Unequal Division Ordered Where Husband Pressures Wife to Use $200,000 Gift To Pay Down Debt – Then Leaves The Marriage
In an interesting recent case heard by the Ontario Court of Appeal, the issue was whether the newly-separated husband was essentially entitled to the benefit of a $90,000 windfall, based on technical application of the Ontario Family Law Act, or whether the court should find the situation unconscionable, and – using its inherent discretion — take appropriate steps to redress the injustice.
The spouses had been married for 11 years, and had two children together. Just before separating in 2007, the wife received $200,000 from her father as a gift.
The husband pressured her to use that money to pay down the line of credit on the matrimonial home that they owned jointly. As a bid to save her troubled married, the wife acquiesced, giving the husband $180,000 of the money for that purpose.

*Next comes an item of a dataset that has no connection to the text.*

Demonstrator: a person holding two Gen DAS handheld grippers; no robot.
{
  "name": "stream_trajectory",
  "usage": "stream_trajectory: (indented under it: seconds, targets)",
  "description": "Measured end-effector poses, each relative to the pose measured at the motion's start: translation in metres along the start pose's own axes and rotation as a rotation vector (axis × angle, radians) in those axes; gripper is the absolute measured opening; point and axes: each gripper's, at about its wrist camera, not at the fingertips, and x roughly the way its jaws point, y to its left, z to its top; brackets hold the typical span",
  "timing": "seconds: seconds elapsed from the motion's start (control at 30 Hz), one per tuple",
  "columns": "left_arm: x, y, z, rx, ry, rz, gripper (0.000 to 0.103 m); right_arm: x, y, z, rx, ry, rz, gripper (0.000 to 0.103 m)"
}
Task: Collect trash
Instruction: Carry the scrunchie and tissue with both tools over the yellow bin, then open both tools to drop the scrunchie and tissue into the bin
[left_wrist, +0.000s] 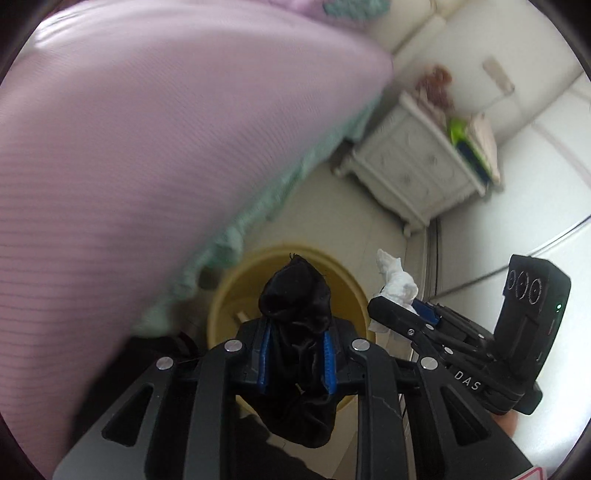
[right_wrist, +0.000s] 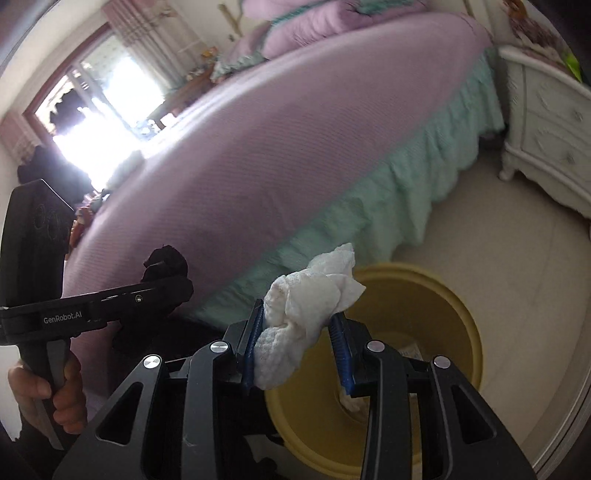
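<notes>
Trash, two items: a black cloth (left_wrist: 295, 332) and a white tissue (left_wrist: 395, 284), both sitting in grippers above a yellow bin (left_wrist: 354, 295).

Left wrist view: the left gripper (left_wrist: 295, 365) is pinching the black cloth between its blue pads (left_wrist: 328, 362); cloth is bunching up above the fingers and hanging down below them. Jaws are standing nearly together w/ only the fabric between. Bin is lying right behind the cloth on the pale floor (left_wrist: 332, 214), something pale showing inside, too small to tell. The right gripper (left_wrist: 388, 310) is showing at right, holding the tissue beside the bin's rim. A purple bedspread (left_wrist: 147, 147) is filling the left half, a green bed skirt (left_wrist: 258, 210) hanging under it. A white nightstand (left_wrist: 417, 170) is standing past the bed, against the wall; items on top are blurring out.

Right wrist view: the right gripper (right_wrist: 299, 347) is clamping the tissue (right_wrist: 306, 306), jaws part way apart, wad filling the gap & sticking up. Bin (right_wrist: 454, 332) is sitting directly below/behind, bits of pale trash on its bottom. The left gripper (right_wrist: 173, 280) is showing at left w/ the black cloth (right_wrist: 166, 258) poking out, a hand (right_wrist: 44, 387) gripping its handle. Bed skirt (right_wrist: 369, 214) is hanging just beside the bin. A window (right_wrist: 110, 96) is glaring at far left.
</notes>
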Motion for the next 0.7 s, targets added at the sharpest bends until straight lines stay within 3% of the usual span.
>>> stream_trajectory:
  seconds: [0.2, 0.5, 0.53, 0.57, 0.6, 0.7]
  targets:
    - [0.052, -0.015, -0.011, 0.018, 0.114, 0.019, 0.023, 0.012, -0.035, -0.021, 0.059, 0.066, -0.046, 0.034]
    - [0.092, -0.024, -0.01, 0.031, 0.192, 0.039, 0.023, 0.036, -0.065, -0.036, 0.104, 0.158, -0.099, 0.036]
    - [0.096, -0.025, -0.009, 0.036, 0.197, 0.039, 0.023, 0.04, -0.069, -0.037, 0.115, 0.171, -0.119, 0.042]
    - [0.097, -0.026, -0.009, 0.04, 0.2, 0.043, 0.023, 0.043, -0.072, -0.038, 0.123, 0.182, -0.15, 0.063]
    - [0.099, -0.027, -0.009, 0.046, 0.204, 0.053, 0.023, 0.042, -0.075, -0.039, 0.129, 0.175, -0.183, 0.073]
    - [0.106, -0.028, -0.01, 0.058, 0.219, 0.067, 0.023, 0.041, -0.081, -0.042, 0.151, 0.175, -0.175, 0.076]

Two months later, the husband left the marriage, announcing to the wife that he had purchased a condominium and was moving out of the matrimonial home.

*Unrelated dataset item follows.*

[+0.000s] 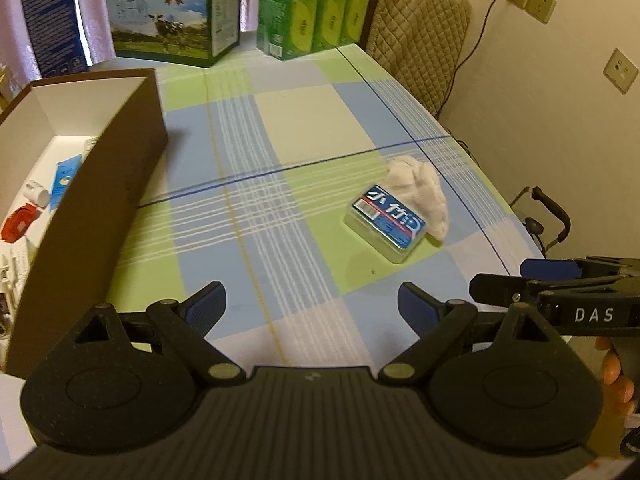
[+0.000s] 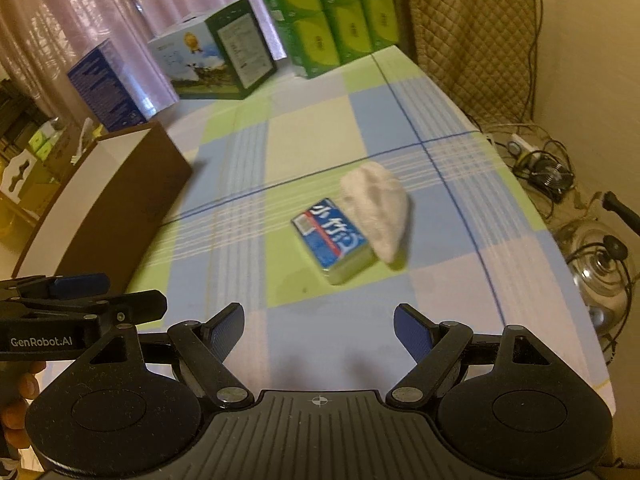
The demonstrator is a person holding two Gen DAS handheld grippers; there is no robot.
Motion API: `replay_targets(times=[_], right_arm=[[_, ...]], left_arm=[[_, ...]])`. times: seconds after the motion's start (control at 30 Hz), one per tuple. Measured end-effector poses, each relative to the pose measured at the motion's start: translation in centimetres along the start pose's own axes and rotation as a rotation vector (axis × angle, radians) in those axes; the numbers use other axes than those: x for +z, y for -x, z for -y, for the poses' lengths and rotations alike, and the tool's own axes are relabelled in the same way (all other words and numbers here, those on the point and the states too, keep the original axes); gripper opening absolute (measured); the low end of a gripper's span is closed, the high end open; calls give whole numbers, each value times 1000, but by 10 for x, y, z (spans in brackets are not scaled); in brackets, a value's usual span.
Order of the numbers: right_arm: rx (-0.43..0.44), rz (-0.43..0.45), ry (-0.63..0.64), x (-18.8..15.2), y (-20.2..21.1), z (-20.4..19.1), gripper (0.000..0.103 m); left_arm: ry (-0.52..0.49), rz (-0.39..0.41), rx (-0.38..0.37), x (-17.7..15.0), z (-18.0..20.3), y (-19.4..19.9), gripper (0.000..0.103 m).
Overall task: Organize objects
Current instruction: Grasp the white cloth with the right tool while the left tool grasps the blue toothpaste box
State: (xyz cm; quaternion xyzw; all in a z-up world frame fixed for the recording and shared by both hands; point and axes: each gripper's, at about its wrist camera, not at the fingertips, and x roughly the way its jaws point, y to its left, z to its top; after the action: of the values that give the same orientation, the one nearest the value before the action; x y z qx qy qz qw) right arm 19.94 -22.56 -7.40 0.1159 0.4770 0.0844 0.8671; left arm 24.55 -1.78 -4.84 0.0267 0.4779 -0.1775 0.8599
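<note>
the left gripper [image 1: 312,308], black with blue pads, is spread wide and holds nothing. the right gripper [image 2: 319,328] looks the same, also spread wide and empty. both hang low over the checked green, blue and white tablecloth [image 1: 316,120] at the bottom of their pictures.

two things still lie out on the cloth. one is a small flat box with a blue and red label and a clear green body [image 2: 334,240], just right of the middle in the right wrist view. the other is a soft white crumpled cloth [image 2: 378,208], touching the far right side of the flat box and partly lying over its edge. both are well apart from the grippers.

the big brown cardboard box with white inside [image 1: 92,184] sits open at the left of the left wrist view. a few small things already lie in it, like a white bottle [image 1: 37,193] and a red thing [image 1: 20,222].

i think the next step is to pick up the flat box or the white cloth and drop it in the brown box. to do it well, the right gripper should come straight over the flat box, turn so the pads face its two long sides, go down low, then squeeze. the label top looks smooth, so grab the sides. watch the cloth, it may drag along. lift high enough to clear the brown wall.
</note>
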Motion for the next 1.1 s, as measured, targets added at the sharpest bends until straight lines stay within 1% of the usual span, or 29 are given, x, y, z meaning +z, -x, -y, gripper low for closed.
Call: replay_targets(times=[0.3,0.5,0.67,0.73,0.9,1.0,1.1], right_arm=[[-52,-17,-46,3,-8,39,79],[-81,-23,-72,11,-13,65,79],[-101,-27,-97,20,-17,86,79],[-109,-30,-105,23,-20,94,79],[-118,-42,-119,30,-27,108,79],[-111,-45,-116,35,-32,112,79],[-86,-41,-88,39,-38,109,79]], left_arm=[[-48,-42,-13,8,31,-39,91],[-84,-72,-22,16,51,-74,91],[-134,-99,-27,22,65,-106,91],[-156,-113,-18,24,70,-120,91],[-167,-135,10,30,71,-146,91],[-147,-135,37,33,65,-153,91],[-108,-126,65,35,52,-154,90]])
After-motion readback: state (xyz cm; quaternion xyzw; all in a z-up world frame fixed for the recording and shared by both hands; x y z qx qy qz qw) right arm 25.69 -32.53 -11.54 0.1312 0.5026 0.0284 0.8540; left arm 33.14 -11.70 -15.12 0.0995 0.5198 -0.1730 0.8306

The question was whether the $180,000 that the wife had given the husband pre-separation should be factored in as part of an unequal division of the parties’ net family property. (On a straightforward application of the Family Law Act, the money would have been considered net family property, and – absent other factors – would subject to an equal division between the two spouses). If not, then once the other financial accounting and equalization factors were taken into consideration as part of the divorce, the husband would effectively enjoy a $90,000 windfall.
At trial, the judge had found that these circumstances met the legal test of “unconscionability”, and ordered an unequal division of net family property in the wife’s favour. The Ontario Court of Appeal, hearing the husband’s subsequent appeal, agreed with the lower court’s assessment.

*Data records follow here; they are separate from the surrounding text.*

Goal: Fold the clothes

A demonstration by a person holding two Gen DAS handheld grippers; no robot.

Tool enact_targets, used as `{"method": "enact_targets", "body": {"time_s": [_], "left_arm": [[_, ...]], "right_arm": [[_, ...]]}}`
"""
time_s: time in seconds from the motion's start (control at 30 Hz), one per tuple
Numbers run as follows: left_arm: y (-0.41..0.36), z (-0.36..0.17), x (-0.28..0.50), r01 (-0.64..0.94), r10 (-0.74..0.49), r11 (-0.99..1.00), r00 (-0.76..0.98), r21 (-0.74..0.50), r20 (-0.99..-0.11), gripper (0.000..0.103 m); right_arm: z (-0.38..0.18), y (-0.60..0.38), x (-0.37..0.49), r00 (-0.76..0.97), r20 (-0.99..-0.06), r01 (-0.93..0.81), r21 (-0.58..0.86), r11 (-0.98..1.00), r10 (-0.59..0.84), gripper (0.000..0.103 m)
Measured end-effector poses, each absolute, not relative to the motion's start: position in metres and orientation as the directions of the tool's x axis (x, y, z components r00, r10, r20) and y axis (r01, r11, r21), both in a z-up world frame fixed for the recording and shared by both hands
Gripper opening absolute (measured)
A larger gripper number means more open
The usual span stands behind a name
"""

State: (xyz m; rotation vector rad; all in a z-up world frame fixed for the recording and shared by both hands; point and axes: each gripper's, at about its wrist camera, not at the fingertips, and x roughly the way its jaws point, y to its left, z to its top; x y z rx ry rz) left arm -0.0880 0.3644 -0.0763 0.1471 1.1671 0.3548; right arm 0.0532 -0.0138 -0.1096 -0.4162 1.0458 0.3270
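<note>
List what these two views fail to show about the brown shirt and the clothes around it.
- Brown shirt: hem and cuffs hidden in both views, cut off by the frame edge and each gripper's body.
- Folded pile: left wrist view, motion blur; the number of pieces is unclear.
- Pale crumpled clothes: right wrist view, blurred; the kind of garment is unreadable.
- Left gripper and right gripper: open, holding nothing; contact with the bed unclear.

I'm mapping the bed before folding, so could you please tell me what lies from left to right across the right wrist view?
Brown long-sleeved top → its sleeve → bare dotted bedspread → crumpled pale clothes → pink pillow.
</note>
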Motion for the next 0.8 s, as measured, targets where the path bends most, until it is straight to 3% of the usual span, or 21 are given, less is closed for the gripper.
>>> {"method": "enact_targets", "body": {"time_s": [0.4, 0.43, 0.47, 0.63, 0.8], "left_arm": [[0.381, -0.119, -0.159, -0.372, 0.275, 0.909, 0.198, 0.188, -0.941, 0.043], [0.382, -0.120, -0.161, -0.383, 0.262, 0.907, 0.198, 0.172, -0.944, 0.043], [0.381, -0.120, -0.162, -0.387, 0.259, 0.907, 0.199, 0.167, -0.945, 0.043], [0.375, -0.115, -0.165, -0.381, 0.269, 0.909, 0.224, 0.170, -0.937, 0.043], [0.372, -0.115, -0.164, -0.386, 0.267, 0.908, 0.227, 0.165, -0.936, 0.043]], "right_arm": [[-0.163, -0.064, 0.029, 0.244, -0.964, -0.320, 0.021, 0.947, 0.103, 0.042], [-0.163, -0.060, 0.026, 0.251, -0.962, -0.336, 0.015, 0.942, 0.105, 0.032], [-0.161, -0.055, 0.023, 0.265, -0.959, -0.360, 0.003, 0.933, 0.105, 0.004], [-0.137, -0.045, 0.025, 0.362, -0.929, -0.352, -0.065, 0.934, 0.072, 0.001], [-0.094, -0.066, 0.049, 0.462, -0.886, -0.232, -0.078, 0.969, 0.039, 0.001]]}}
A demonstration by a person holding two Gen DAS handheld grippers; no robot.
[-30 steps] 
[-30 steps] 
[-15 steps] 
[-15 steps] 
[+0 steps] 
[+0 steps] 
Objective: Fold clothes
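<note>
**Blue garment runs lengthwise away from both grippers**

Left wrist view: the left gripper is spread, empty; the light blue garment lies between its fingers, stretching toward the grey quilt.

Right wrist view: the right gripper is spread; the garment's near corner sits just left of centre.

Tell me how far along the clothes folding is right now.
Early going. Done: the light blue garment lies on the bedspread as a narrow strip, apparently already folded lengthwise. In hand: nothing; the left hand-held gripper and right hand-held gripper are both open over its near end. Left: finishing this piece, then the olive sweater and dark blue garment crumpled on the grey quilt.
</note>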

The Appeal Court confirmed that under the Ontario Family Law Act, a court may order an unequal division of net family property in circumstances where there has been a situation of “unconscionability”. The test for “unconscionability” is very high; it is not the same as merely “inequitable”, but rather involves a court finding not only “unfairness”, but also a “shock to the conscience.”
Here, the lower court had considered all of the relevant facts, including:
• the timing of the wife’s father’s gift (i.e. shortly before separation);
• the fact that the gift was clearly made to her alone (and not to the couple);
• the pressure that the husband had placed on the wife;
• the wife’s acquiescence in order to save the marriage, and
• the wife’s lack of independent legal representation at the time.
The court had also noted that if the wife had not acceded to the husband’s pressure, she would have been entitled to the full $200,000, since this would have qualified as a gift which would be entirely excluded from net family property by virtue of a specific provision in the Family Law Act.
Finally, the trial court had also taken into account various other circumstances of the marriage, such as the fact that the wife had given up pursuing a career in order to raise the children, while the husband climbed the corporate ladder to become an executive earning about $300,000 in salary per year.
In the end, the Court of Appeal ruled that the lower court had made no legal error, and had correctly interpreted the facts. The finding of unconscionability was warranted, and the order for an unequal division of net family property was confirmed.